Rêves de droite. Défaire l’imaginaire sarkozyste (de Mona Chollet)

samedi 24 mai 2008.
 

La science politique progresse tous les jours en France grâce à Sarkozy. Lui et sa bande s’attaquent à ce point à la République, aux fondements de notre société qu’ils suscitent des réflexions radicales, des mises en perspective originales, des questionnements dont l’urgence ne peut que stimuler les esprits lucides.

Collaboratrice du Monde Diplomatique, Mona Chollet vient de publier un ouvrage roboratif sur l’imaginaire sarkozyste (celui du président et de ceux qui le suivent), et la fascination « béate et complaisante » par laquelle répondent les médias et une grande partie de la classe politique à l’exercice de sa pratique et de son pouvoir présidentiels.

Une des raisons du succès de Sarkozy lors de la dernière élection présidentielle (on ne parlera pas ici de la faiblesse idéologique de son antagoniste) est qu’il est parvenu, relayé évidemment par un matraquage médiatique qui a pris, à persuader quantité de gens - en particulier de condition modeste - qu’ils étaient entourés de cossards et de parasites.
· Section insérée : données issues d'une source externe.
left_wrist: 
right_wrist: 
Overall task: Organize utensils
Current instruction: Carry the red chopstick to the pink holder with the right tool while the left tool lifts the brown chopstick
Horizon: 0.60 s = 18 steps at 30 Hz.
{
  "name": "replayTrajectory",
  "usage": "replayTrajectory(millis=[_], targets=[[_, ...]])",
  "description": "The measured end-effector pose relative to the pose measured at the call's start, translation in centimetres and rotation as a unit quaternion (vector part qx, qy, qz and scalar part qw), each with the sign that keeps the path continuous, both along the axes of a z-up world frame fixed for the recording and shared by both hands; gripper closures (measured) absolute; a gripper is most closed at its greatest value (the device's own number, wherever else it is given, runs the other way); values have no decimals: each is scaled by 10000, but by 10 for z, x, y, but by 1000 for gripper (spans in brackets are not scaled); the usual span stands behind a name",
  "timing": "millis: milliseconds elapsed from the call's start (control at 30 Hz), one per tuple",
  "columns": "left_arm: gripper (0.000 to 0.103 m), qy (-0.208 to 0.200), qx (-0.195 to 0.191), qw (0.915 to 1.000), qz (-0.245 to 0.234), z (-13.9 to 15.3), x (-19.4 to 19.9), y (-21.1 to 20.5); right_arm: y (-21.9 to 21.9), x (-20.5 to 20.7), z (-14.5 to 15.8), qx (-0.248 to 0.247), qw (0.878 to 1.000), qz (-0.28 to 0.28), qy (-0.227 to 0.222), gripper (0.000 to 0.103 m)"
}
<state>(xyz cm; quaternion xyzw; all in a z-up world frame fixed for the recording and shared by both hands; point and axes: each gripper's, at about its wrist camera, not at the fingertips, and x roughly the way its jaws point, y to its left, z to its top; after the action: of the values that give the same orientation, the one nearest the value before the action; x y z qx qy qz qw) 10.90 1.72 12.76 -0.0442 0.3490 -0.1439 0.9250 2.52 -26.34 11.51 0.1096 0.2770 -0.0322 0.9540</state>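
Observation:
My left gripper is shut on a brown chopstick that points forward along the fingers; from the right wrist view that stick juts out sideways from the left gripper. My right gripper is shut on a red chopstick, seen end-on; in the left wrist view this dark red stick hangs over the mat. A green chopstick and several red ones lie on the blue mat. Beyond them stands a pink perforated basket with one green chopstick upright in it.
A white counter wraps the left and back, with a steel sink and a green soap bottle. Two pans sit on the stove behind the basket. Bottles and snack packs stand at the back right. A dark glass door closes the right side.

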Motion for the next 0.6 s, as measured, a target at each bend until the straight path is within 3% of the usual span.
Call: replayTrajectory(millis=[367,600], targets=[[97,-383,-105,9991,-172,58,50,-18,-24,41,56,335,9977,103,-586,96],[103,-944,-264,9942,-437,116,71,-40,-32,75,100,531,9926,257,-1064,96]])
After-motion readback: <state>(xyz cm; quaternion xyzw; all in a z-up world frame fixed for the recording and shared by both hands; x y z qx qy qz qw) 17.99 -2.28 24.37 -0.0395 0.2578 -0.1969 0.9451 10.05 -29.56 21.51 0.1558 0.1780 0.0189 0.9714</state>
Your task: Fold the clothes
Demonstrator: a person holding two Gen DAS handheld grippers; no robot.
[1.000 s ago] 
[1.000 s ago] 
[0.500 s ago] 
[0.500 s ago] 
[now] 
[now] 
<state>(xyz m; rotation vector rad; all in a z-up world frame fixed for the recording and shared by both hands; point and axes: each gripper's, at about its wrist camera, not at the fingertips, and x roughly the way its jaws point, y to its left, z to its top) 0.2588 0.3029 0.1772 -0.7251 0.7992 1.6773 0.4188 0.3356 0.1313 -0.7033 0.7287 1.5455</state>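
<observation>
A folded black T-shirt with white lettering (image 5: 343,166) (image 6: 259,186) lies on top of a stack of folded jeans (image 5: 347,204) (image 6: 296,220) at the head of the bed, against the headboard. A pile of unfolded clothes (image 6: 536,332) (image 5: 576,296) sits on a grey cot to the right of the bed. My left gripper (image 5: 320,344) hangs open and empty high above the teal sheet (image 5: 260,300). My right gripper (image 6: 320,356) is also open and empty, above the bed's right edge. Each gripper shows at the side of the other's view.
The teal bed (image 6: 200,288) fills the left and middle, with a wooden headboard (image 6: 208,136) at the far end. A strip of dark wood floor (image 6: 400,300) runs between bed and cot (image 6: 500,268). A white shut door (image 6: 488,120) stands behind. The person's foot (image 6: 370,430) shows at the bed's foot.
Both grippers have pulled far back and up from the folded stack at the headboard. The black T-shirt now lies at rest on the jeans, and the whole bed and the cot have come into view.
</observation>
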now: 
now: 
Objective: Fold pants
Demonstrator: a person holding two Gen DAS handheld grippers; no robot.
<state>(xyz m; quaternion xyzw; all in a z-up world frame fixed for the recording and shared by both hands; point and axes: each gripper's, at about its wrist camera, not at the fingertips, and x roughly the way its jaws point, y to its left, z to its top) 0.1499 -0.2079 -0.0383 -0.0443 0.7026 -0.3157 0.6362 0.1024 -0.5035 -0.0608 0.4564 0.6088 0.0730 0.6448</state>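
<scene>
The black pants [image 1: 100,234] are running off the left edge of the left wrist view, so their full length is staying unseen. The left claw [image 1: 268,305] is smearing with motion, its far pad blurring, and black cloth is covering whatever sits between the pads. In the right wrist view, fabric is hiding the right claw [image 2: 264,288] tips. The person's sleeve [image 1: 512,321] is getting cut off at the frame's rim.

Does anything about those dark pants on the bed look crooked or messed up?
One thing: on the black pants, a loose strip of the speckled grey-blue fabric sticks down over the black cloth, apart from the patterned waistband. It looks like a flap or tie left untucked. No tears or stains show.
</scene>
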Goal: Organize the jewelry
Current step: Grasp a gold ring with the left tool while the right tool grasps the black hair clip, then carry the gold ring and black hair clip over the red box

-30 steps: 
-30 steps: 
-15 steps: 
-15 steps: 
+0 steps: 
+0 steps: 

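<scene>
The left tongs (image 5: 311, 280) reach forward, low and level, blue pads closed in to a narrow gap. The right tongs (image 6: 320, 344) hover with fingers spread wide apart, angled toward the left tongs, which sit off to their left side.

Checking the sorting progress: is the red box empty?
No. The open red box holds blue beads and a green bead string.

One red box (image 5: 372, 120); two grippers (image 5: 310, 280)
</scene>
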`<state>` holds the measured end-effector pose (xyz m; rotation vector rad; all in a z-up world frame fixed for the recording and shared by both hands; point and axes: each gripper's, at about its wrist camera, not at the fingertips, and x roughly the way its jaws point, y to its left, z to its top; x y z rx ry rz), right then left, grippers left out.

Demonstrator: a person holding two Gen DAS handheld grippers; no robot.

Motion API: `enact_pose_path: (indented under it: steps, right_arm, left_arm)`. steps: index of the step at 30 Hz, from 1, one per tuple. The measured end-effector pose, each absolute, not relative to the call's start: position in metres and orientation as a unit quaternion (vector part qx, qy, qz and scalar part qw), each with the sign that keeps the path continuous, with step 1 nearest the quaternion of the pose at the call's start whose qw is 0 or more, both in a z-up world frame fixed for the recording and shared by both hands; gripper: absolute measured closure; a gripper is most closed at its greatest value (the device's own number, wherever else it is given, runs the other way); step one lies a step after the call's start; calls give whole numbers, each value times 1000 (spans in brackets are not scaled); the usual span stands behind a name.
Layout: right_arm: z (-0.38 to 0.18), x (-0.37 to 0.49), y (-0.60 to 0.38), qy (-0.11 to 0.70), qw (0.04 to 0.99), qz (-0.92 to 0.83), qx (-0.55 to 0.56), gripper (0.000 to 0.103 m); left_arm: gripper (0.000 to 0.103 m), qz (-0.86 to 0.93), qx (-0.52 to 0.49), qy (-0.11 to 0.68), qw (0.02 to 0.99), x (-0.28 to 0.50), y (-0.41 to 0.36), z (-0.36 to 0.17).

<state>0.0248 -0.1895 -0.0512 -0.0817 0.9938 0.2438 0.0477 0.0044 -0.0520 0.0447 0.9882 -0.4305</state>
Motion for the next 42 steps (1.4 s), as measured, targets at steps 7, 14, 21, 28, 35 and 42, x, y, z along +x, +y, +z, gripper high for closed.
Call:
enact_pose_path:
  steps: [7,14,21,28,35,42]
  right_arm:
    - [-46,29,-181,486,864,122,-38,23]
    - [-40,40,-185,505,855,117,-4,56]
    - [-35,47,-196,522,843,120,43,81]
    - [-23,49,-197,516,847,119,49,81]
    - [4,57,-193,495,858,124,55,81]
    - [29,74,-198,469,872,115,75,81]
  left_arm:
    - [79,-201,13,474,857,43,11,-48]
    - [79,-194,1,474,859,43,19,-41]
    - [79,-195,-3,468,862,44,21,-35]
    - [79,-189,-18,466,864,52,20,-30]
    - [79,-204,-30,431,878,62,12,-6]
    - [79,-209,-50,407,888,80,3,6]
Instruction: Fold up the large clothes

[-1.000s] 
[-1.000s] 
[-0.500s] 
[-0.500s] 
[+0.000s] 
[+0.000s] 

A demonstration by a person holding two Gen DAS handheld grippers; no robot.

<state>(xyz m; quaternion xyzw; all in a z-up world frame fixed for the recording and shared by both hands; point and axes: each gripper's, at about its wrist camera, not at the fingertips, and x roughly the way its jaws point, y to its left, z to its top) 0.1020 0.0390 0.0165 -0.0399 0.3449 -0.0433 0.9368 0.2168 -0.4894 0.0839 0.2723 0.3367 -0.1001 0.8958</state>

En outre, et sans que ce soit jamais explicite, il s’est arc-bouté sur le slogan des années quatre-vingt de Margaret Thatcher selon lequel « la société n’existant pas », le salut ne peut être qu’individuel, dans l’acceptation des règles et de l’organisation socio-économique telle qu’elle est. La vie en groupe, en bande, en communauté selon Sarkozy s’inscrit dans un monde sans solidarité, un monde d’ambitions individuelles, l’univers pré-darwinien du « survival of the fittest ». D’où ce slogan de lutte des classes, de guerre civile ; « travailler plus pour gagner plus », c’est-à-dire, pour les salariés, de « produire toujours plus de richesses qui retombent de moins en moins dans leurs poches ». Mona Chollet rappelle que, selon les chiffres de l’OCDE, la part des salaires dans la valeur ajoutée des entreprises, après avoir augmenté de 1971 à 1983, de 57% à plus de 64%, n’a plus cessé de diminuer depuis. Les facteurs quantitatifs ne sauraient faire oublier les données qualitatives. D’après une étude du collectif Autres Chiffres du Chômage (ACDC) publiés le 29 mars 2007, 11,4 millions de salariés français occupaient en 2005 des « emplois inadéquats » (bas salaires, précarité, sous-emploi, pénibilité, dangerosité, déclassement professionnel selon les normes du BIT (http://acdc2007.free.fr/acdc4.pdf). Pour répondre aux exigences du capital financier, les entreprises flexibilisent les contrats pour pouvoir ajuster leurs effectifs en temps réel. Complices, les pouvoirs publics, de droite comme de gauche, se sont, depuis un quart de siècle, attaqués aux normes préexistantes de l’emploi. En 2008, trois embauches sur quatre se font en CDD, alors que la loi ne prévoit ce type de contrat que pour des motifs très précis. C’est pourquoi plus de quatre millions de salariés sont en situation de « travail insoutenable », c’est-à-dire dans des emplois qui ne permettent pas de préserver leur santé.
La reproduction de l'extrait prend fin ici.